On 01/18/14 20:44, Warner Losh wrote:
> On Jan 18, 2014, at 4:41 PM, Julien Grall wrote:
>
>> Hello Nathan,
>>
>> On 01/17/2014 03:04 AM, Nathan Whitehorn wrote:
>>> On 01/16/14 18:36, Julien Grall wrote:
>>>>
>>>> On 01/16/2014 01:56 AM, Nathan Whitehorn wrote:
>>>> As I understand, only the simple bus code (see simplebus_attach) is
>>>> translating the interrupts in the device on a resource.
>>>> So if you have a node directly attached to the root node with
>>>> interrupts and MMIO, the driver won't be able to retrieve and
>>>> translate the interrupts via bus_alloc_resources.
>>> Why not? nexus on ARM, MIPS, PowerPC, and sparc64 can do this.
>> I have digged into the code to find the reason of my issue. FreeBSD is 
>> receiving a VM fault when the driver (xen-dt) is trying to setup the IRQ.
>>
>> This is because the GIC is not yet initialized but FreeBSD asks to unmask 
>> the IRQ (sys/arm/arm/gic.c:306).
>>
>> With this problem, all device nodes that are before the GIC in the device 
>> tree can't have interrupts. For instance this simple device will segfault on 
>> FreeBSD:
>>
>> / {
>>
>>  mybus {
>>     compatible = "simple-bus";
>>
>>     mynode {
>>        interrupt-parent = &gic;
>>        interrupts = <...>;
>>     };
>>
>>     gic: gic@xxxx {
>>        interrupt-controller;
>>     }
>>  };
>> };
>>
>> The node "mynode" will have to move after the GIC to be able to work 
>> correctly.
> This stems from a difference in enumeration between FreeBSD and Linux. 

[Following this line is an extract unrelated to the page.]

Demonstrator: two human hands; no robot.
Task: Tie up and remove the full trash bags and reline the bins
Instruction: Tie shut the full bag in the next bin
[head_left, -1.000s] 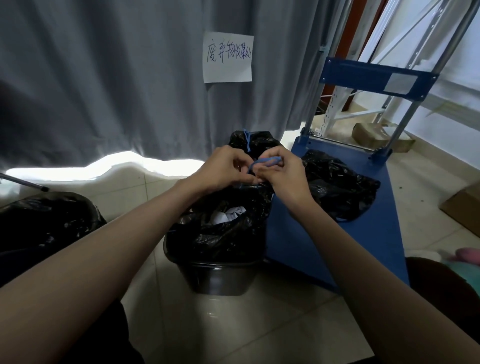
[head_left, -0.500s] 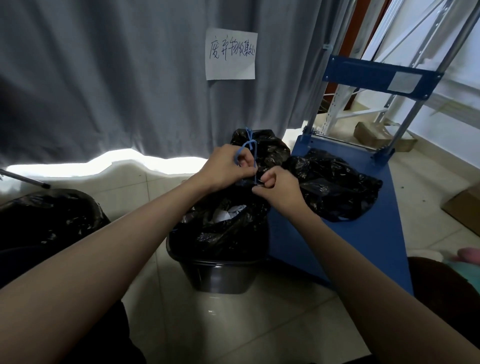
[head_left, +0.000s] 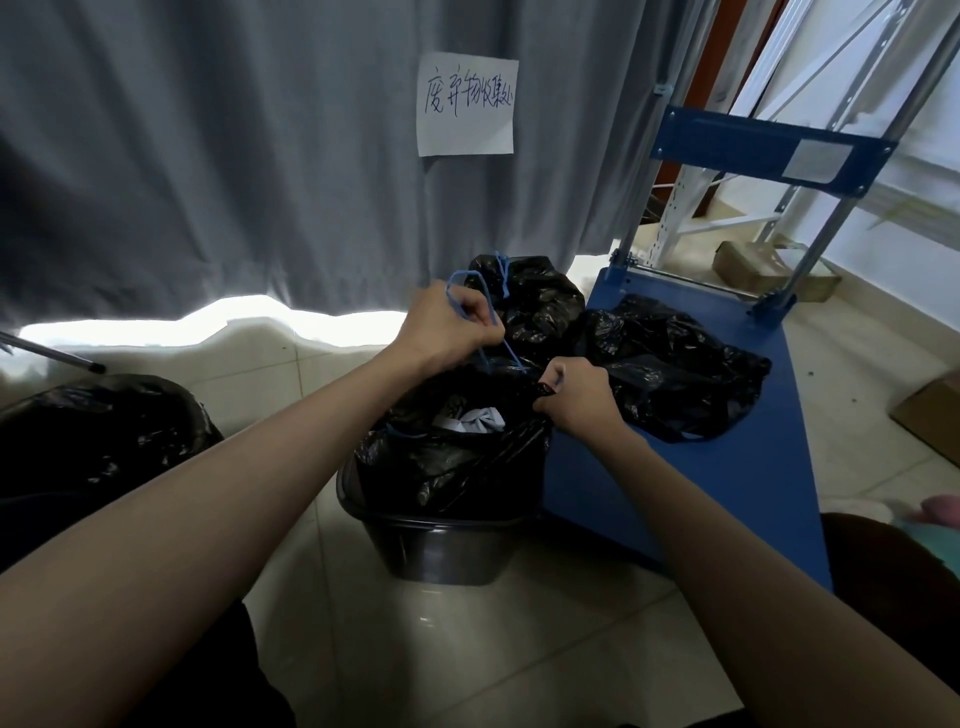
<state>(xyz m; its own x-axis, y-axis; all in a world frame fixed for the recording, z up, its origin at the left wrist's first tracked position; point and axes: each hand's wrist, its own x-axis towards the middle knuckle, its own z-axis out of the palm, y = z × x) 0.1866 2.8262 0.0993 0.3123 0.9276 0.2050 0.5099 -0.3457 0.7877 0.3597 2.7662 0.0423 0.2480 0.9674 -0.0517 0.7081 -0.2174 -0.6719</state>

> FreeBSD enumerates the devices in DTB order, while Linux does a partial 
> ordering based on dependencies.
>
> Warner

Enumerating in some other order doesn't necessarily help: since the
interrupt and bus trees are independent, circular dependencies can
happen. This is not a hypothetical: on most powermacs, the main
interrupt controller is a functional unit on a PCI device -- a PCI
device whose other units have interrupt lines that eventually connect
back to itself. There is no way to fix that with ordering. So I think we
still need to defer interrupt setup. It's not that bad -- PPC already
does this to handle the powermac case.